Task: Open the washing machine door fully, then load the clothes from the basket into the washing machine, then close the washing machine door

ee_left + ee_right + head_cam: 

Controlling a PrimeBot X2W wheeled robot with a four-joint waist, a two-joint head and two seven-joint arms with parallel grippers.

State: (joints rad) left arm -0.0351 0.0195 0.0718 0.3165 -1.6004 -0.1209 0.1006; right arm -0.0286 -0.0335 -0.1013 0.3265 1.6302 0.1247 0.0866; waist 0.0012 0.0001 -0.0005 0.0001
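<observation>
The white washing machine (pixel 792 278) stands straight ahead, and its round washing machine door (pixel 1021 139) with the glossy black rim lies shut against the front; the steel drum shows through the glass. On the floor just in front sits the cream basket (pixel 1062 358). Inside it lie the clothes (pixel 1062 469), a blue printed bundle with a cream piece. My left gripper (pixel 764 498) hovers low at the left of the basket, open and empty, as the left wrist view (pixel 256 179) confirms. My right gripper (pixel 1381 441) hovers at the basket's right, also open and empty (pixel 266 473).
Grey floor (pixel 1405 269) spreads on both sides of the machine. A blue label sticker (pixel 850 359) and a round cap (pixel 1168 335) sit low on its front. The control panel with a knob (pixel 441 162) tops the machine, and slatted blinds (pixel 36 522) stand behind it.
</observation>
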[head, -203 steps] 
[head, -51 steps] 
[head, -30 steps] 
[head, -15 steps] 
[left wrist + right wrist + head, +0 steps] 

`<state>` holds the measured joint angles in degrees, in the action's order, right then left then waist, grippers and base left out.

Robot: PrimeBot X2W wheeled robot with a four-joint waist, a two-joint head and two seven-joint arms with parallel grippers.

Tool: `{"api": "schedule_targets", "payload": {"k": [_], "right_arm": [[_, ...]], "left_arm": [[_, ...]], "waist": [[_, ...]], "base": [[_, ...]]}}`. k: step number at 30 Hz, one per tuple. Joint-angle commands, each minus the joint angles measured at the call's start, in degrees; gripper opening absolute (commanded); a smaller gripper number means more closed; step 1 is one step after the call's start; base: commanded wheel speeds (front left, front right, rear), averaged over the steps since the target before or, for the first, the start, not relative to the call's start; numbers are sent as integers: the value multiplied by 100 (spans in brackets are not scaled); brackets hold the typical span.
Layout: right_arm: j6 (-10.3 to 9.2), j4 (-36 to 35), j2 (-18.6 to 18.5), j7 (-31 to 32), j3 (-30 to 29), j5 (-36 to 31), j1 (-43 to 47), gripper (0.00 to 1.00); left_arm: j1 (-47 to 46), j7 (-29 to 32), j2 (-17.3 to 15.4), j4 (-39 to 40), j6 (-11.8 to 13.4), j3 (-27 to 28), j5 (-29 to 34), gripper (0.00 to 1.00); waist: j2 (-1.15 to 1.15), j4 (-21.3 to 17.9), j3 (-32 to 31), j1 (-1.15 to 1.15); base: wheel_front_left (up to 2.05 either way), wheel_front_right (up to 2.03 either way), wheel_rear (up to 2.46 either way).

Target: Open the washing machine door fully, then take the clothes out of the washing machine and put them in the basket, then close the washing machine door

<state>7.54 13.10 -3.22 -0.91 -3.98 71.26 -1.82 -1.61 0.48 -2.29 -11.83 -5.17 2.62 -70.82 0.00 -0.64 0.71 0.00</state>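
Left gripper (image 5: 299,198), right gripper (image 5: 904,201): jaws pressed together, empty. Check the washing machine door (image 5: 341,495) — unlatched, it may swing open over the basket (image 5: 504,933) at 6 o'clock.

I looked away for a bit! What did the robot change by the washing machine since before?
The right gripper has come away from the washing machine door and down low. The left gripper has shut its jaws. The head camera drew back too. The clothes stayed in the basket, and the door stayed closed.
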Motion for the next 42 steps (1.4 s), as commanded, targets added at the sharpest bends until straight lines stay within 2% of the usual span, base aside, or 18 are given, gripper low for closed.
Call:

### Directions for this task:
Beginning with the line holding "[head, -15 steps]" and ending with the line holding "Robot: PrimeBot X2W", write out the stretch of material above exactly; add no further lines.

### Solution to this problem:
[head, -15 steps] 
[left wrist + right wrist + head, +0 steps] 

`<state>` holds the measured joint angles in degrees, in the action's order, right then left then waist, grippers and base left out.

Robot: PrimeBot X2W wheeled robot with a four-joint waist, a two-joint head and two seven-joint arms with parallel grippers.

The exercise has been answered, and the work is done.